Try it: Copy each line of the material in which the word "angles" appears.

----

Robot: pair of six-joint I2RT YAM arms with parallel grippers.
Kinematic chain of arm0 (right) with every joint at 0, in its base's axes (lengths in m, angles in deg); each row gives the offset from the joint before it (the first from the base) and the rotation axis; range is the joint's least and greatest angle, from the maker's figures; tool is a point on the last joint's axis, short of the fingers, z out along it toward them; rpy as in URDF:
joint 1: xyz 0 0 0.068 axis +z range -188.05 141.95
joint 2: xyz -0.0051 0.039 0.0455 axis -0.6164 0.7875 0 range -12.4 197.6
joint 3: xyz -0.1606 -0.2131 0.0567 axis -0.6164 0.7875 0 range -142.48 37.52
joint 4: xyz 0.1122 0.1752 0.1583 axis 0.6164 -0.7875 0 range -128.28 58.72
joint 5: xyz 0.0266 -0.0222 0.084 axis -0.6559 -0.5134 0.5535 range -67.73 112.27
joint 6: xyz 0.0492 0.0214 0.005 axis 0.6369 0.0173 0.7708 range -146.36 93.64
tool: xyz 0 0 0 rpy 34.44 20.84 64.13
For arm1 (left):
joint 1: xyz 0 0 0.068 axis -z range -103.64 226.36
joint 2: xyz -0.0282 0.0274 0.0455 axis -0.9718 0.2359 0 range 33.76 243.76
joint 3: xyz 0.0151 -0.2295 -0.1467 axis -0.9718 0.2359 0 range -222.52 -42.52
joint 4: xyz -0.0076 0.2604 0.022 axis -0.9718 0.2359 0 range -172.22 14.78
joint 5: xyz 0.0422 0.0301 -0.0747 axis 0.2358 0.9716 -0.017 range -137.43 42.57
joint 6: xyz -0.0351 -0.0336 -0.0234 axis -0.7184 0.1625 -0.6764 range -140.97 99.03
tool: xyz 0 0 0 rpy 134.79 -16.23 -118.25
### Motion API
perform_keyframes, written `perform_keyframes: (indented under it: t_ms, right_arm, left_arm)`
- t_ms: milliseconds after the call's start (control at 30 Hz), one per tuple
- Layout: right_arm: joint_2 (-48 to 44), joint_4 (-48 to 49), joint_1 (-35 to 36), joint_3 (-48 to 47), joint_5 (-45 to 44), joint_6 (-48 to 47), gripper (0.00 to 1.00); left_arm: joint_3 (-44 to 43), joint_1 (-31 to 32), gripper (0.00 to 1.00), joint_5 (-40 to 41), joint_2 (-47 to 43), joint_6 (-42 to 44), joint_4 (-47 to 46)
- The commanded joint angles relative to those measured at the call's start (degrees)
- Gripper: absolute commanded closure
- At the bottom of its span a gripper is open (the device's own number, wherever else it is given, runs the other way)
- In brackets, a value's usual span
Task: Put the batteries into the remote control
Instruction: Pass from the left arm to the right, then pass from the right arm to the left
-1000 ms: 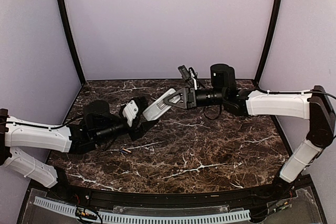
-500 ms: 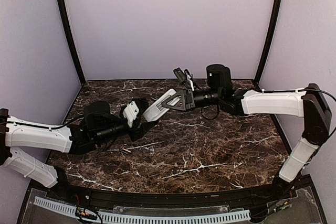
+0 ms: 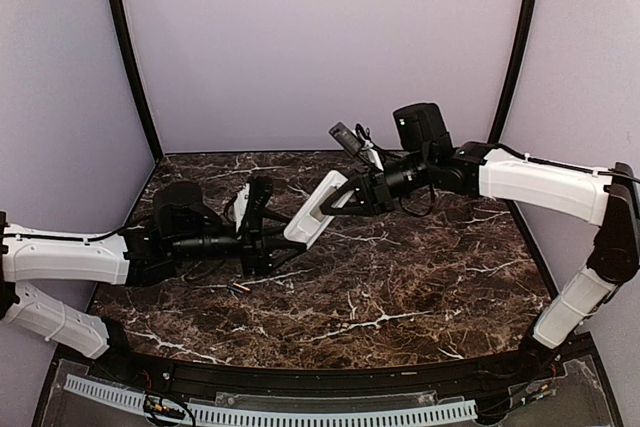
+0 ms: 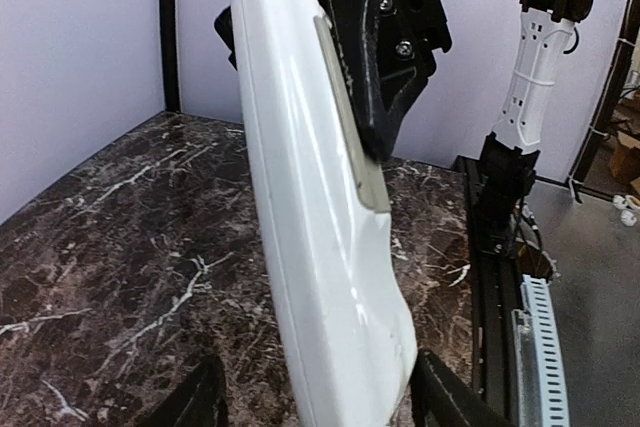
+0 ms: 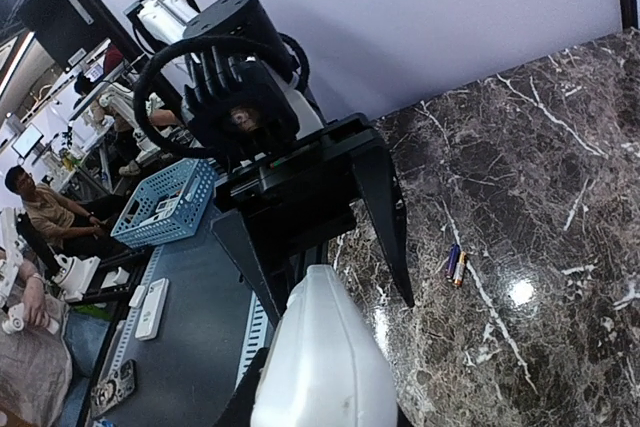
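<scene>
Hanging remote control (image 3: pixel 318 212): small slim white rectangular plastic handset, off the table and tilted, its lower end toward the left arm. The left wrist view shows a smooth white face and a thin grey strip along one edge (image 4: pixel 345 117). No writing on it can be read.
Right gripper (image 3: pixel 338 197): black two-finger pincer clamped on the upper part of the remote control, one finger on each side.
Left gripper (image 3: pixel 272 232): black pincer with its fingers (image 4: pixel 195 402) spread wide apart. The lower end of the remote control sits between them. Whether they touch it cannot be told.
Batteries (image 3: pixel 236 288): two tiny slim cylinders lying side by side on the table, touching or nearly so. One is dark bluish, the other carries reddish-orange marks (image 5: pixel 455 265). They lie below the left gripper, well apart from the remote control. Their print is too small to read.
Table (image 3: pixel 400 287): dark brown marble-pattern top with white veins.
Walls (image 3: pixel 320 47): plain pale lilac panels around the table.
Blue basket (image 5: pixel 165 202): light blue latticed plastic basket beyond the table edge, seen from the right wrist.
</scene>
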Motion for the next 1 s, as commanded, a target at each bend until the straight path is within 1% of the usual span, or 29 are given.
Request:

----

Expected output:
Kinematic chain of arm0 (right) with every joint at 0, in its base's axes (lengths in m, angles in deg); each row gives the offset from the joint before it (the first from the base) and the rotation axis; range is the joint's least and greatest angle, from the maker's figures; tool is a point on the last joint's axis, short of the fingers, z out along it toward them; rpy as in URDF:
- The commanded joint angles relative to those measured at the call's start (degrees)

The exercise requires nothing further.